We made our way up the learning curve by reading contemporary Fed speeches, Greg Ip's Wall Street Journal articles, a few well-maintained economic data Web sites, and anything else that Maestro didn't cover.

Our team spent the winter preparing, and by early spring, we'd advanced through two regional rounds in Baltimore and the district finals in Richmond.

We were ungodly nervous on the day of the final four. In the first round of the national finals, which we'd barely escaped the day before, the judges made a quick study of Danelle's alternate selection and relative lack of preparation. They chose to target this vulnerability, and Danelle had to sit silently when pressed and wait for Peter to chime in on her behalf. To be fair, this was more like how the FOMC operated in real life: Greenspan would mute all the other board members and do whatever he wanted.

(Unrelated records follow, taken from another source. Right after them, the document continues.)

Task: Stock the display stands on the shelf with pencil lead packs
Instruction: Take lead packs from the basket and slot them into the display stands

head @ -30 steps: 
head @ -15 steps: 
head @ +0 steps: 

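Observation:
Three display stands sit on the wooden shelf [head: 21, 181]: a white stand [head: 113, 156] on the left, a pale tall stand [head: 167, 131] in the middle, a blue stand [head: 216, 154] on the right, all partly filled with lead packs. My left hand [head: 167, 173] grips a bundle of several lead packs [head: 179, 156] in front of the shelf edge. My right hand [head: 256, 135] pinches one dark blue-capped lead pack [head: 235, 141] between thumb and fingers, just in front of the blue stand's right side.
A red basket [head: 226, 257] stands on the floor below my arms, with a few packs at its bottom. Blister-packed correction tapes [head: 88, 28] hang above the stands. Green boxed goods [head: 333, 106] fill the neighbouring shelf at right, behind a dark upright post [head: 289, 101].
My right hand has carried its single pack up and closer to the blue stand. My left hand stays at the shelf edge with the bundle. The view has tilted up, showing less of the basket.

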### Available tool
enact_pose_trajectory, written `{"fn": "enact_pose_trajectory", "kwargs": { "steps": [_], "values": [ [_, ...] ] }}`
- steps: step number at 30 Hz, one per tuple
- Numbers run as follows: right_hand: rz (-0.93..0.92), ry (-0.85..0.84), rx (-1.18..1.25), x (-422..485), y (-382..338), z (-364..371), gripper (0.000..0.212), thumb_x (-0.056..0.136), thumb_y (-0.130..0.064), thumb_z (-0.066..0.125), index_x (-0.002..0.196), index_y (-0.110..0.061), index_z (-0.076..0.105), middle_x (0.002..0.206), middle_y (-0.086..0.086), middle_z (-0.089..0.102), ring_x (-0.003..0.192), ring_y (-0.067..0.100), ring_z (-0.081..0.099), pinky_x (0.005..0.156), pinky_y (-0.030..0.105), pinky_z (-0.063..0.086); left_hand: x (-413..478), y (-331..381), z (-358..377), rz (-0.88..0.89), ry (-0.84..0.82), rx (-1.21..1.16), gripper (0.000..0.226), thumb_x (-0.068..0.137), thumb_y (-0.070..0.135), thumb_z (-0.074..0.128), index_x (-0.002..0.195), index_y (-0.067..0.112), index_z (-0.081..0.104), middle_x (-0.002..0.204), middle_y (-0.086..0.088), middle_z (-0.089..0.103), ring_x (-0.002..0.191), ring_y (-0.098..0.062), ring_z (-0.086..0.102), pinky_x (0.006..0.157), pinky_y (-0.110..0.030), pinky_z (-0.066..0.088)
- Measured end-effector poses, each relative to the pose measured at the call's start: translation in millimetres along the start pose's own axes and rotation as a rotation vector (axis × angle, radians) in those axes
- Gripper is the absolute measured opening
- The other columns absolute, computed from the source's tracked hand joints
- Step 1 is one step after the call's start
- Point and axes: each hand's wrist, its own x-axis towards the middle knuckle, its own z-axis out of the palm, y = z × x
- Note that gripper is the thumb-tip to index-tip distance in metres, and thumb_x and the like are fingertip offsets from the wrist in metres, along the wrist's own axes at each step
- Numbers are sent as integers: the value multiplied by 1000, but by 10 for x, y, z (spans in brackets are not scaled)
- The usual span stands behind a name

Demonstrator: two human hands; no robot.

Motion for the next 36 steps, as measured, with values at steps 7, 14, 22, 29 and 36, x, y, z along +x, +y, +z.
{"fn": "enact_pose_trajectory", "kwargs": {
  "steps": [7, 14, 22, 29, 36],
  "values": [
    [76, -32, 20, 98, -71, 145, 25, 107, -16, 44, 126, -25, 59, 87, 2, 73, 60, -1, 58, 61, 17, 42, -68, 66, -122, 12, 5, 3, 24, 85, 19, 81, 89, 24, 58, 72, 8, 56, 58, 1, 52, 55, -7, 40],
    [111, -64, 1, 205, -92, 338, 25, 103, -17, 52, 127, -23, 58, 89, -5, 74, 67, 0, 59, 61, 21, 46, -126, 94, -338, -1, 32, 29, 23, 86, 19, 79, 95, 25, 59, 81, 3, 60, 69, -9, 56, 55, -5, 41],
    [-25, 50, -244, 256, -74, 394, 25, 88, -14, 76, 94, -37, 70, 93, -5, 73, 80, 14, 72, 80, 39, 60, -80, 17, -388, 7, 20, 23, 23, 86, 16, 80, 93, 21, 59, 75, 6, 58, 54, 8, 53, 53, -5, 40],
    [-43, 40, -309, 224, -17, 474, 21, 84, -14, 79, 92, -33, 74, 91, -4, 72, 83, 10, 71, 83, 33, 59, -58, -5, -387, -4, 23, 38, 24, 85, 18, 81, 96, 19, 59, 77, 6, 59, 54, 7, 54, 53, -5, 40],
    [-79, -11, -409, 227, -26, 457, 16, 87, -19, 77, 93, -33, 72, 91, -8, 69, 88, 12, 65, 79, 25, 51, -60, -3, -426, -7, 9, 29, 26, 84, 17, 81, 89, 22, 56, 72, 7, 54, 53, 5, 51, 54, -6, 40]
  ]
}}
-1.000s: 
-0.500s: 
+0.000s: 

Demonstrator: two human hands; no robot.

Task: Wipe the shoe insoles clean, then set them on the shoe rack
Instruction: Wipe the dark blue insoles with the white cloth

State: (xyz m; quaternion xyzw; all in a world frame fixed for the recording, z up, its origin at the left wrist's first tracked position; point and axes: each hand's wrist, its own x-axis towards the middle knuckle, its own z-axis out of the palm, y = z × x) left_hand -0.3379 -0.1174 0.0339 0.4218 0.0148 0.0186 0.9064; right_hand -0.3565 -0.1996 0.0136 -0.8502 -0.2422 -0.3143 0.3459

On top of that, Peter and I had been struggling for weeks with the problem of giggling — giggling! — in the middle of our presentation whenever we made eye contact. This giddy attack of the nerves hadn't disappeared even by the time we were preparing in the Federal Reserve cafeteria, leading Josh at one point to grab Peter by the lapels, hold him against a wall, and say, "YOU BETTER NOT RUIN THIS." In fairness, we could appreciate his alarm — this was a small but significant step along his path to the US presidency. No one giggled when George W. Bush made the case for extended tax cuts for the wealthy, after all — and it would certainly strain all sorts of credulity to have our judges imagine our respective real-life models, Alan Greenspan and Ed Gramlich, adjourning Open Market Committee meetings amid uncontrollable bursts of hysterical laughter.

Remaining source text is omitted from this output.